REPEATABLE READ does not prevent this. Each transaction’s snapshot shows the other doctor on call, so each update looks safe in isolation. They write to different rows, so there’s no row-level conflict to detect — and RR only catches conflicts on the same row.

Setup

./scripts/reset.sh

Both Alice (id 1) and Bob (id 2) start with on_call = true.
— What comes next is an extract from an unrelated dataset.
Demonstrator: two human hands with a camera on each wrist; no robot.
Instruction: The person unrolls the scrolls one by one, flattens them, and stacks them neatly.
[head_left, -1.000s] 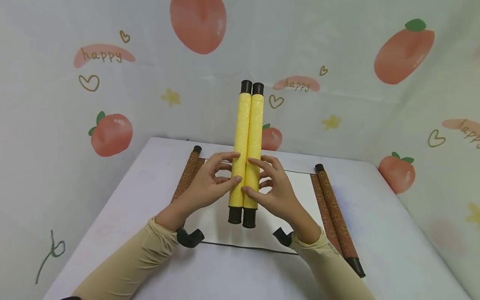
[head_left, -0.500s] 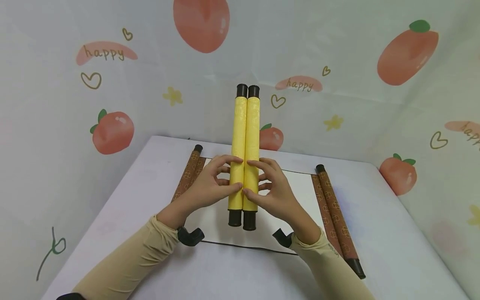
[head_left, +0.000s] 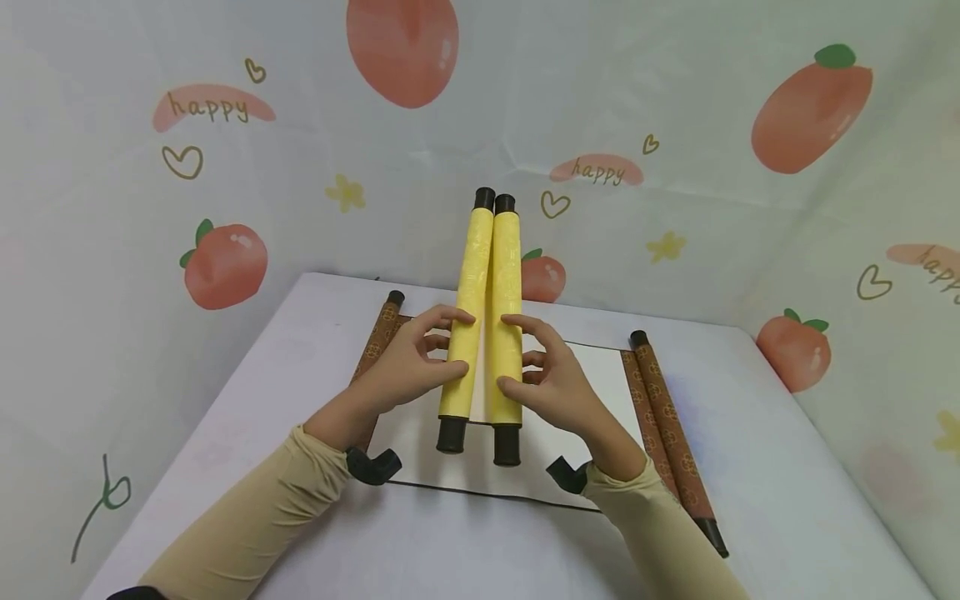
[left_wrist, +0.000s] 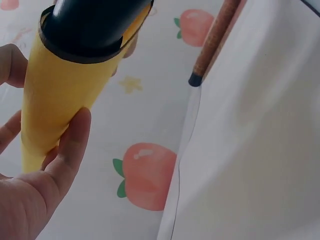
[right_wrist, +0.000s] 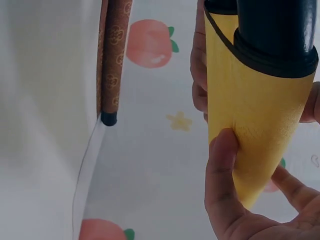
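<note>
Item one, a yellow patterned scroll on two slender rollers with black end caps (head_left: 507, 275), is held raised above the table, midway between both hands. Its left roller is pinched between thumb and curled fingers by the left hand (head_left: 408, 367); its right roller is pinched likewise by the right hand (head_left: 553, 379). The lower ends are parted, the upper ends set close together; whether those touch cannot be told. Between the rollers a narrow pale strip of sheet with a dark lower edge (head_left: 481, 383) is exposed. Opening is judged to be barely begun, with most of the sheet presumed wound and its spreading left undone. Item two, a white rectangular sheet edged in thin black (head_left: 600, 375), is laid out flat beneath, flanked by a brown gold-patterned left roller (head_left: 372, 346) and a matching right roller (head_left: 675, 429), both black-capped; its unrolling is judged complete. Both are borne by a pale, lilac-tinged table surface (head_left: 765, 467). The table is backed by a white cloth-like wall covering (head_left: 697, 83), printed with red peaches (head_left: 227, 265), yellow flowers, outlined hearts and the word "happy". Beige sleeves (head_left: 255, 508) are worn on both arms.
</note>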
Treat Session 1 as Alice and Session 2 as Bob.

Walkthrough

Session 1 (Alice) — open RR and read

BEGIN ISOLATION LEVEL REPEATABLE READ;
SELECT count(*) AS doctors_on_call FROM doctors WHERE on_call;
-- EXPECT: 2

Session 2 (Bob) — open RR and read

BEGIN ISOLATION LEVEL REPEATABLE READ;
SELECT count(*) AS doctors_on_call FROM doctors WHERE on_call;
-- EXPECT: 2

Session 1 (Alice) — check for others, then go off call

SELECT count(*) FROM doctors WHERE on_call AND id <> 1;
-- EXPECT: 1  (Bob still on call from Alice's POV)
UPDATE doctors SET on_call = false WHERE id = 1;
COMMIT;

Session 2 (Bob) — the symmetric move

SELECT count(*) FROM doctors WHERE on_call AND id <> 2;
-- EXPECT: 1  (Bob's snapshot still shows Alice on call)
UPDATE doctors SET on_call = false WHERE id = 2;
COMMIT;  -- SUCCEEDS — different rows, no row-level conflict

The crucial point: Bob’s commit succeeds, with no error.

Either session — inspect the damage

SELECT count(*) AS doctors_on_call FROM doctors WHERE on_call;
-- EXPECT: 0  <- nobody is on call. Invariant violated.

Takeaway

Repeatable Read prevents non-repeatable reads and same-row lost-update conflicts, but not write skew. To fix it, either use Serializable (which detects the dangerous dependency) or explicitly lock the read with SELECT ... FOR UPDATE so the second transaction blocks instead of running on a stale snapshot.